Heathrow has asked the regulator for £2.8 billion to compensate it for the losses it has incurred due to coronavirus. The money would be paid to the airport by the airlines using it via an increase in ticket prices. British Airways passengers would be on the hook for roughly half, so circa £1.4 billion.

Whilst you would have expected the claim to be thrown out, the CAA is allowing it to proceed.

Heathrow Terminal 5

On Friday, the CAA – which is technically an independent regulatar and not a Government body – published this document (PDF) which says, basically, that it doesn’t know what to do.

The CAA said that the full £2.8 billion claim seems ‘disproportionate’. (The original claim was for £1.7 billion but Heathrow has now raised this by an extra £1.1 billion.)

This isn’t surprising when you remember that Heathrow’s entire turnover for 2019 was just £3.0 billion. The airport isn’t asking to be paid 11 months of profits – it wants to be paid 11 months of turnover.

The CAA has, however, extended its consultation period to (de facto) give the airlines more time to suggest how much they think they would like to hand over.

IAG, parent of British Airways, unsurprisingly believes that the sum should be zero. It points out that Heathrow has paid £4 billion in dividends to its shareholders in recent years, and as these include the Qatari and Chinese Governments they are not exactly strapped for cash.

Quoted in The Times, IAG said:

“It’s not fair nor reasonable to ask consumers to bail out Heathrow. It’s a wealthy, privately owned company which should seek funds from its shareholders, as many other businesses in our industry have done to weather this pandemic.”

Heathrow believes that a failure to make airline passengers bail it out will:

“undermine the perception of investing in the UK and the Government’s Global Britain agenda.”

Paul Smith, Director of the CAA, said:at the UK Civil Aviation Authority, said:

“In these exceptional circumstances we are persuaded that there are real issues we need to address to protect Heathrow’s consumers. However, in our view Heathrow’s proposals are not in the best interests of consumers. Although we propose to reject its disproportionate request, we are issuing a final consultation on whether a more limited and targeted intervention is warranted now or whether it is in consumers’ best interests to consider these issues as part of developing a new longer-term regulatory settlement, which will begin at the start of next year.”

IAG’s £1.4 billion share of the £2.8 billion, if Heathrow was successful in recovering the full sum it is claiming, would not be handed over in cash up front. It would be funded by an extra levy added to all British Airways flight tickets from Heathrow via an increase in the Regulatory Asset Base.

All other airlines using Heathrow would be in the same position, but clearly BA would be hit the hardest by a substantial margin.

The extended consultation period ends on 5th March.

Comments (82)

  • Not in My Name says:

    shaft the passenger not the shareholders. Its times like these that make me feel grateful that heathrow has been brought to its knees somewhat.

    For once I agree with BA. Ask the shareholders for the cash.

    • insider says:

      It’s great for LHR. They get their £2.8bn of revenue lost, whilst having significantly cut their costs in 2020/21 through furlough, shutting terminals etc.
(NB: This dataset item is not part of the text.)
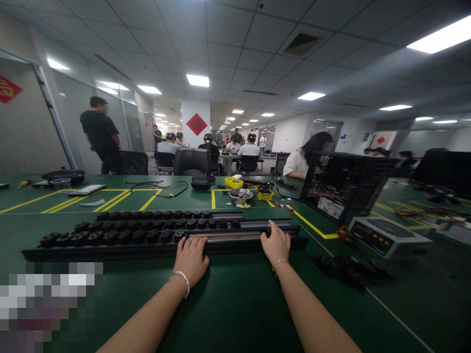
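Head view shows you a wide green counter (235,304) marked with yellow lines, and across it, just ahead of you, a long black rail (162,235) lying flat, with rows of black knobs (121,236) seated along its left and middle stretch. To the right stands an open black case (342,184) with a grey box (388,237) near it; farther back sit a metal bowl (241,194) and a yellow tray (234,182). Your hands are apart, both laid on the rail's near edge: left hand (191,260) near the middle with fingers curled on it, right hand (275,243) toward the right end; whether either truly grips, you cannot tell. The rail looks stiff and fairly heavy, so hold it low at both sides; the knobs look loose enough to roll
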Action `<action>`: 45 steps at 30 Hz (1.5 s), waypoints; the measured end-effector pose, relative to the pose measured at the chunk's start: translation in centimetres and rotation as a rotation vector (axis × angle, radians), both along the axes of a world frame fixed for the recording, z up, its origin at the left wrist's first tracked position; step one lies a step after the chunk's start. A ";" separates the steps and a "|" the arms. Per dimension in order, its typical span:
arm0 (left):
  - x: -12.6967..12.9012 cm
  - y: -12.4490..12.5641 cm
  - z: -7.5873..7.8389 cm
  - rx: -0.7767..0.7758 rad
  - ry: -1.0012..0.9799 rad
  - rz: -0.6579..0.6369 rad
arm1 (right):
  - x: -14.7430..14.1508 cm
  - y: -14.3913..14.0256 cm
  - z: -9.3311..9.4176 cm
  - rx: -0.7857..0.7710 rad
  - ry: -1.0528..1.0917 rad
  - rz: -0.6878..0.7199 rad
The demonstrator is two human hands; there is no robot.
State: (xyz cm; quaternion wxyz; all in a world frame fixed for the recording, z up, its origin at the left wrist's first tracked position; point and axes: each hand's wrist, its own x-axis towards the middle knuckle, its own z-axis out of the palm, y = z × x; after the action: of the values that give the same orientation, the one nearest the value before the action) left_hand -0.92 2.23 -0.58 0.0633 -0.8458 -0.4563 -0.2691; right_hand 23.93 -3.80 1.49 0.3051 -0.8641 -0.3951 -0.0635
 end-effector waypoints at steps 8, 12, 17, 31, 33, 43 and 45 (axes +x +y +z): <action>0.0 0.0 0.1 -0.006 -0.004 -0.005 | 0.2 0.0 0.0 -0.038 -0.018 -0.023; 0.0 0.1 0.0 -0.002 -0.008 -0.009 | 0.4 -0.1 0.1 -0.037 -0.009 -0.021; 0.0 0.1 -0.1 -0.001 -0.011 -0.007 | 0.7 -0.2 0.1 -0.022 0.006 -0.017; 0.1 0.0 0.0 -0.005 -0.012 -0.012 | 0.9 -0.3 0.1 -0.025 0.032 -0.036; 0.0 0.0 0.0 -0.010 -0.008 -0.011 | 0.9 -0.3 0.2 -0.034 0.035 -0.037; -0.1 0.0 0.1 -0.023 -0.002 -0.007 | 0.9 -0.6 0.5 -0.068 0.047 -0.050; -0.1 0.0 0.1 -0.023 -0.004 -0.007 | 0.9 -0.6 0.5 -0.068 0.050 -0.047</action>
State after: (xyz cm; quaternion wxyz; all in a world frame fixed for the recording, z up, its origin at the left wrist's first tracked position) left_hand -1.00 2.20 -0.43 0.0520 -0.8474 -0.4567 -0.2657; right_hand 24.86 -4.37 2.04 0.2837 -0.8844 -0.3689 -0.0355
They’ll be able to pay a huge dividend to their Qatari, Chinese, Canadian, Spanish, Singapore, US shareholders

  • Jacqueline says:

    It is an unbelievable imposition on already beleaguered would be travellers. How dare Heathrow even suggest that people, already hard hit by the rigours of a pandemic, bail them out. It is the usual sad, tedious story of a fat cat company avoiding it’s responsibilities and passing the buck onto the ‘little people’. It’s all too easy, especially when the CAA go along with this entirely dishonourable idea.

    • insider says:

      the CAA have always been captured to some extent by Heathrow, they are just too worried that the team of lawyers Heathrow have will bury them. Heathrow’s one-trick pony argument is that airlines are making super profits because Heathrow is a constrained airport, so increasing airport charges will just erode the airlines’ profits, with no impact on the consumer….hahaha

      • insider says:

        although to be fair to the CAA this time, they have not followed Heathrow’s demands, and are actually indicating against it if you read the fine print

    • Wally1976 says:

      Totally agree but you can’t blame Heathrow for asking. If they can get away with it, they will.

    • kitten says:

      gotta say the relationship of some regulators and their industries is looking too close and the CAA is looking like one of them.

  • BJ says:

    SCANDAL 2!

    … what a depressing start to the day 🙁

  • Anuj says:

    Seems like yet another case of privatise the profits and socialise the losses. Companies want all the risk of doing business saddled on the government or us

  • Brian says:

    I’d agree with the below but I’m not finding this even remotely “astonishing” as that’s how things tend to work.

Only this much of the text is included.